00:00 Okay, next let’s get a bit more Python specific. I want you to create a Python file but without stepping out of the terminal, and the file should be named

00:14 Yes. So there are a couple of ways of doing this. So I guess we can start with the most basic one, which is called touch, and we can figure out why it’s called touch in a minute.

00:25 But if I just type touch, at least we got no feedback, so it seems like it worked. We can have a look now inside of here, which files are available.

00:38 So there’s a command called ls, which I think is short for list, and here we can see that it lists out the name of this file that we just created. Okay, so that’s, the contents of the directory are listed now, and the hello_terminal is in the pb_terminal/ directory.

00:57 Exactly. Okay, so the touch command is kind of like the touch on your—you touch it on your hard drive, or is there a history to this command?

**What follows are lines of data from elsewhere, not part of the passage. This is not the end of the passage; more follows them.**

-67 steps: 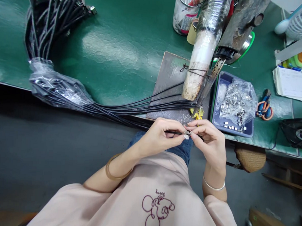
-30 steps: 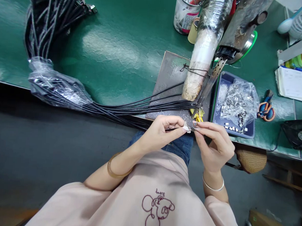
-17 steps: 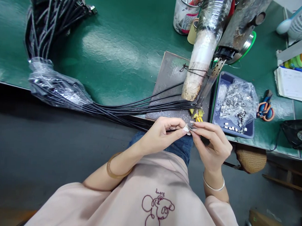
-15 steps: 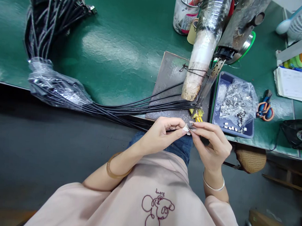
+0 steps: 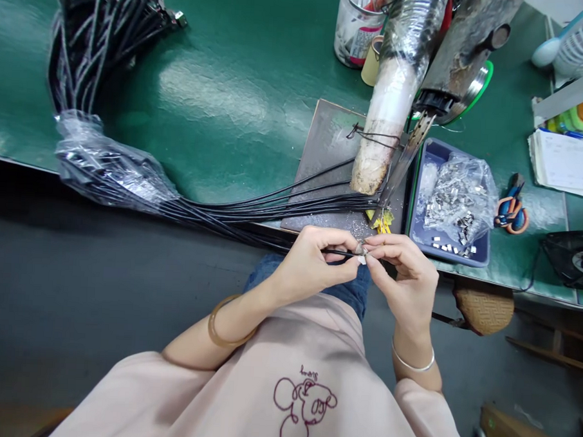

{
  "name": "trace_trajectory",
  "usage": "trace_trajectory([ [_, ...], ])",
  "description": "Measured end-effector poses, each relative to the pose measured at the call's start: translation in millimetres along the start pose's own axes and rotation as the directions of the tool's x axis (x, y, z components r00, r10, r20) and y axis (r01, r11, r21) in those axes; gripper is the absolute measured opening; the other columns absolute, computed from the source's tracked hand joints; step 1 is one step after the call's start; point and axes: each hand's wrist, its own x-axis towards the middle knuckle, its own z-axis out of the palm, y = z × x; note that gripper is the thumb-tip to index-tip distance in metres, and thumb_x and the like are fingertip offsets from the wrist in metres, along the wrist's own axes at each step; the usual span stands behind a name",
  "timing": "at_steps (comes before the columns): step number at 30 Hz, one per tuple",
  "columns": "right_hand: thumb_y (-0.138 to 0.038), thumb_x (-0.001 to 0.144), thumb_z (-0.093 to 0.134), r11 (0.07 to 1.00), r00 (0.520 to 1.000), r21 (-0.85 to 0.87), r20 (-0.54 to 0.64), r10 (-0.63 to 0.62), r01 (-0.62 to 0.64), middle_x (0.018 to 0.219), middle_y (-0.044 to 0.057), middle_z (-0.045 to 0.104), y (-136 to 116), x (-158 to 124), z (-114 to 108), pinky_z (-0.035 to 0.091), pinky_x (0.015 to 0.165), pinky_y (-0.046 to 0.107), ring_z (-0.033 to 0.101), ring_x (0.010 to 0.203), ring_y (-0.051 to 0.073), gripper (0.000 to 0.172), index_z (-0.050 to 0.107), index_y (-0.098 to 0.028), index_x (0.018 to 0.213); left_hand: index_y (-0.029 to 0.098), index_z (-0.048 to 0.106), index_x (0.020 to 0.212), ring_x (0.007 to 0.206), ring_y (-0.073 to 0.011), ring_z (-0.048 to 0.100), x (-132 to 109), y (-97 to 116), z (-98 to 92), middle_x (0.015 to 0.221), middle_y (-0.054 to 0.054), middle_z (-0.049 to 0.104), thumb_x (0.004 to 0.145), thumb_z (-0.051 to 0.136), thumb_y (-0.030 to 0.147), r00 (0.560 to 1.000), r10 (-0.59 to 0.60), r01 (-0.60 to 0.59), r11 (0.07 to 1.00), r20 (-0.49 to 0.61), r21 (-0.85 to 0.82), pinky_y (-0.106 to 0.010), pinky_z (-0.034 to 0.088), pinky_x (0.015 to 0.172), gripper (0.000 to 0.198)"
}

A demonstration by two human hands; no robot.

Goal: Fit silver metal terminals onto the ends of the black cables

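Between my two hands, just in front of the table edge, is the end of a black cable [image 5: 341, 251]. My left hand [image 5: 319, 258] is closed on it, thumb and fingers pinched near the tip. The fingertips of my right hand [image 5: 400, 268] pinch a small whitish piece [image 5: 362, 259] at the cable's end; its exact kind is too small to make out. More black cables [image 5: 253, 210] run from a plastic-wrapped bundle [image 5: 115, 166] at the left to a grey board [image 5: 323, 149], their ends near a yellow piece [image 5: 382, 220] under the soldering iron [image 5: 405, 162].
A wrapped duct pipe [image 5: 385, 113] hangs over the board beside the iron. To the right stand a blue tray [image 5: 416, 240] with a bag of small metal parts [image 5: 459, 193], and orange-handled pliers [image 5: 513, 212]. Farther back are a clear tub [image 5: 350, 34] and a solder spool [image 5: 475, 91].
My right hand has shifted slightly left, its fingers drawing in closer to the cable end. The pinched whitish piece has turned a little, and more of the cable shows at my left fingers.
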Motion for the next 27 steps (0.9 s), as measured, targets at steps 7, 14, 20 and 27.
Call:
trace_trajectory([
  [7,-0.006,0.084,0.073,0.909,0.911,-0.278,-0.186,-0.367,0.309,0.104,0.002,0.078,-4.7,-3.7,4.9,0.065,0.082,0.037,0.076,0.091,0.020,0.033,0.072,-0.029,0.108,0.013,0.060,0.071,0.052,-0.0044,0.027,5.4,0.7,0.6,0.057,0.007,0.038,0.075,0.065,0.016,0.998,-0.001,-0.003,0.998,-0.058,-0.068,-0.017,0.021,0.045,0.006],
  [14,-0.007,0.088,0.068,0.894,0.899,-0.276,-0.167,-0.405,0.352,0.103,0.004,0.079,0.3,-2.4,8.6,0.066,0.076,0.034,0.077,0.089,0.019,0.028,0.069,-0.027,0.108,0.013,0.064,0.074,0.058,-0.0074,0.046,10.3,-0.1,-2.4,0.066,0.002,0.057,0.079,0.068,0.019,0.999,0.007,-0.014,0.982,-0.038,-0.191,-0.018,0.038,0.055,0.009],
  [20,-0.007,0.086,0.070,0.964,0.936,-0.109,-0.234,-0.263,0.243,0.096,0.003,0.078,9.1,2.5,11.4,0.065,0.077,0.034,0.076,0.087,0.018,0.018,0.067,-0.023,0.094,0.012,0.067,0.073,0.061,-0.0082,0.049,13.4,-1.9,-5.4,0.067,0.001,0.060,0.083,0.069,0.022,1.000,-0.017,0.012,0.975,-0.023,-0.220,-0.019,0.042,0.060,0.014],
  [27,-0.002,0.083,0.072,0.914,0.905,-0.238,-0.198,-0.376,0.327,0.097,0.003,0.079,10.7,5.9,11.2,0.064,0.073,0.032,0.076,0.084,0.017,0.024,0.067,-0.023,0.093,0.012,0.065,0.070,0.062,-0.0088,0.049,16.9,0.6,-5.8,0.067,0.000,0.059,0.082,0.069,0.024,0.999,-0.034,0.029,0.977,-0.021,-0.211,-0.021,0.043,0.062,0.018],
])
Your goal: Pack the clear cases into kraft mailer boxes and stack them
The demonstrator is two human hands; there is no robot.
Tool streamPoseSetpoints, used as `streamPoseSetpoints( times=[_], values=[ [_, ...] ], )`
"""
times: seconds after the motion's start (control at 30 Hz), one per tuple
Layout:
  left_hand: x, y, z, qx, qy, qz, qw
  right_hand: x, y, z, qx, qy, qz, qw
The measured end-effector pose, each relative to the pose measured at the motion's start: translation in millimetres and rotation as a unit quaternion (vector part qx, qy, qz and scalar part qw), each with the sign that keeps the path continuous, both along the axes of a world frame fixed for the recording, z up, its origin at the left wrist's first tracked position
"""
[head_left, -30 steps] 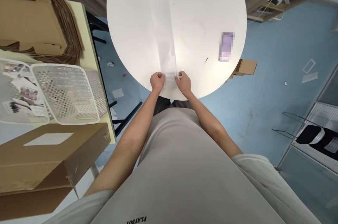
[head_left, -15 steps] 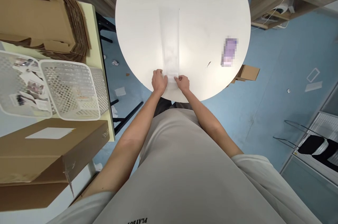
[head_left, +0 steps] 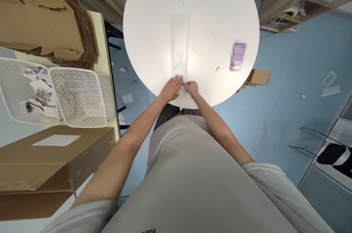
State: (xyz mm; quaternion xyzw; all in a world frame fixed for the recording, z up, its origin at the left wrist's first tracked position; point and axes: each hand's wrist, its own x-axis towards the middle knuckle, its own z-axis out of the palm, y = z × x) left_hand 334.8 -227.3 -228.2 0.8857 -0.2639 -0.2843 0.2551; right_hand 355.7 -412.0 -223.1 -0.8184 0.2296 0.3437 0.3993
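A long strip of translucent plastic wrap point(head_left: 180, 42) lies on the round white table point(head_left: 148, 35), pointing away from me. Its near end looks bunched or folded, but the hands partly cover it. My left hand point(head_left: 172, 88) rests flat across that near end with fingers stretched out. At the right edge of the same end, my right hand point(head_left: 191, 88) is closed in a pinch on the plastic wrap. Whatever may be inside the near end is too faint to make out.
A blurred purple item point(head_left: 238, 56) lies on the table's right side. On the left, a side table point(head_left: 101, 39) carries flattened cardboard point(head_left: 46, 28), white perforated baskets point(head_left: 78, 97) and a large cardboard box point(head_left: 90, 152). A small cardboard box point(head_left: 260, 77) sits beyond the table's right edge.
My left hand has moved right from the strip's left edge and now lies flat over its near end. The right hand keeps its pinch. The strip appears slightly nearer.
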Motion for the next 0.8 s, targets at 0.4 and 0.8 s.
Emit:
streamPoseSetpoints(
  times=[0.4,0.8],
  values=[
    [6,4,-24.2,-0.059,0.015,0.025,0.998,-2,-33,12.9,0.020,-0.214,0.310,0.926],
    [13,3,12.9,-0.037,0.106,0.276,0.955,19,-38,10.7,0.044,-0.177,0.324,0.928]
  ],
)
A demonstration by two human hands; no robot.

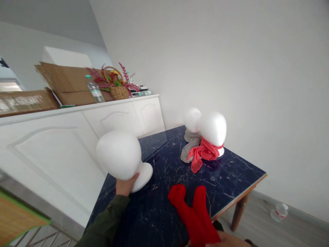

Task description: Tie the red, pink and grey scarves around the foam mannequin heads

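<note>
A white mannequin head (pixel 119 154) leans to the left at the near left of the table, its round base (pixel 145 176) on the right. My left hand (pixel 125 187) is closed around its neck, fingers partly hidden behind it. At the bottom edge, my right hand (pixel 228 240) is closed on a red scarf (pixel 191 214), whose two ends stretch forward over the table; part of this hand is cut off by the frame. Farther back stand two more white mannequin heads, one (pixel 213 127) with a coral scarf (pixel 203 154) tied at its neck, the other (pixel 192 119) with a grey scarf (pixel 189 147).
The dark blue marbled table (pixel 159 212) meets a white wall behind. Along the left runs a white cabinet (pixel 59 144) carrying cardboard boxes (pixel 69 82), a plastic bottle (pixel 95 90) and a flower basket (pixel 119 92). On the floor at right lies a clear plastic container (pixel 279 212).
</note>
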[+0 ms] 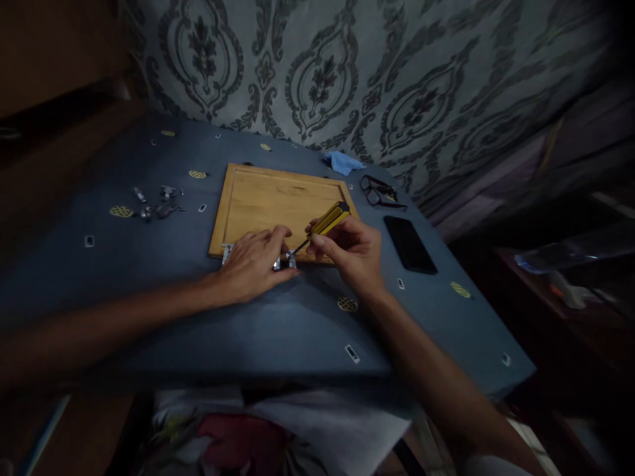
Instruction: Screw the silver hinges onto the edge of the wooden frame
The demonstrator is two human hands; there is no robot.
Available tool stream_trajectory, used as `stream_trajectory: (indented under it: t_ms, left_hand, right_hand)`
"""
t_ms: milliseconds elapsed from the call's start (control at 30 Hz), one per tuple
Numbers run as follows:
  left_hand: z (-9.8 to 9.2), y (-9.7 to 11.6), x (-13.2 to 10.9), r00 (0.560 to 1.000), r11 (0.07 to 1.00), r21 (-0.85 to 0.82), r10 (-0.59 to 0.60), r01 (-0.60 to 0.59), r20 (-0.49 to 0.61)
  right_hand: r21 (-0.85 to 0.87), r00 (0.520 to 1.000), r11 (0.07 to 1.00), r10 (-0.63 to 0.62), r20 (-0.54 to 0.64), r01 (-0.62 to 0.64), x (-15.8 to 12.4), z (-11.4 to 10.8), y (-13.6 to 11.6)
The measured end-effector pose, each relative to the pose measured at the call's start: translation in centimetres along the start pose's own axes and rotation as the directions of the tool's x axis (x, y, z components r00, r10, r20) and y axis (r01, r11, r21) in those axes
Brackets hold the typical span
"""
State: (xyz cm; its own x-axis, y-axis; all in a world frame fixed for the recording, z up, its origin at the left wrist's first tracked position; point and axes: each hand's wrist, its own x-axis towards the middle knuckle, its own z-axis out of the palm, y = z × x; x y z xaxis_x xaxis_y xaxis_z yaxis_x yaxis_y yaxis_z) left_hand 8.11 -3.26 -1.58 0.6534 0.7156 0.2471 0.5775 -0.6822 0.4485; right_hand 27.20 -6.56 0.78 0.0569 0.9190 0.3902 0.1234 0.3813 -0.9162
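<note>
A wooden panel (pixel 268 198) with a raised frame lies on the blue-covered table. At its near edge is a metal hinge (pixel 292 258), partly hidden by my left hand (pixel 255 261). That hand holds the hinge, thumb below it and fingers curled over the panel. My right hand (pixel 350 251) grips a yellow and black screwdriver (pixel 327 220), tilted so its tip meets the hinge. Another metal piece (pixel 227 251) shows at the panel's near left corner, beside my left fingers.
Several loose metal hinges (pixel 161 206) lie left of the panel. On the right are eyeglasses (pixel 380 192) and a black phone (pixel 411 244). A blue cloth (pixel 343 162) sits at the back, by the patterned wall. The table (pixel 297 337) ends in front of me.
</note>
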Motion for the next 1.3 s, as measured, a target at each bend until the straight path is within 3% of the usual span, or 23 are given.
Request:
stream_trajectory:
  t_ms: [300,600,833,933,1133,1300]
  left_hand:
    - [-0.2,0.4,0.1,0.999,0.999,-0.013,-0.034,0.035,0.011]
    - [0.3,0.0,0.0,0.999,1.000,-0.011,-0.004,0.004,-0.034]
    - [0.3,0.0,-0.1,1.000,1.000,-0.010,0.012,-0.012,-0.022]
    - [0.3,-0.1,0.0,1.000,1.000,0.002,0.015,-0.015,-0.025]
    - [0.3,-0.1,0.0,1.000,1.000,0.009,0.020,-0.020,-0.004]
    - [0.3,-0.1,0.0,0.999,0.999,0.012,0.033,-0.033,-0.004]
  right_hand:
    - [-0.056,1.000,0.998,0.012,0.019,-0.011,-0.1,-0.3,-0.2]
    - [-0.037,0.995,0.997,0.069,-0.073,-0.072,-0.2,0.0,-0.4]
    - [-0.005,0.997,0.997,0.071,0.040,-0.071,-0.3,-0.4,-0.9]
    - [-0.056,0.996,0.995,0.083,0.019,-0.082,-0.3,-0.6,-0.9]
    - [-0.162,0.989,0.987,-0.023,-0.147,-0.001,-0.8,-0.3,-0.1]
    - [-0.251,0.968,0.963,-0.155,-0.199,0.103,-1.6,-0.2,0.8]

01:08 Yes, I guess let’s start actually by increasing a little bit with the ls command. So we talked about so far that we sometimes want to have arguments to your commands, so like here we had makedir pb_terminal.

01:21 We can also have options, and typically they will start with the dash, or minus, sign (-) like this. So this -l here, that means long listing.

01:30 So it gives me a little bit more information about the files. So instead of just pointing at the name here, this one has the name right here, but it also has the creation date.

01:41 It has the size, which is currently empty, and it has my name because I’m the owner of this file. And over here is some access things essentially saying who is allowed to read this file.

01:54 What this touch command does, or was actually designed, to do is to change the access time on the file. So we can see here, if I just say touch one more time, that still works, and if I do ls -l, you can see that this timestamp there has been updated. Okay.

02:13 But now I have a question. If there would be some content in the file already, and you would run touch again, would you overwrite it?

02:22 Like, would it be empty again, or does it only modify the time? touch only modifies the time, so it doesn’t change the contents of it. What we’re kind of seeing, and it’s kind of become a typical thing to do, is to kind of abuse this command to create empty files because if the file doesn’t exist, then it creates the empty file. Okay, gotcha.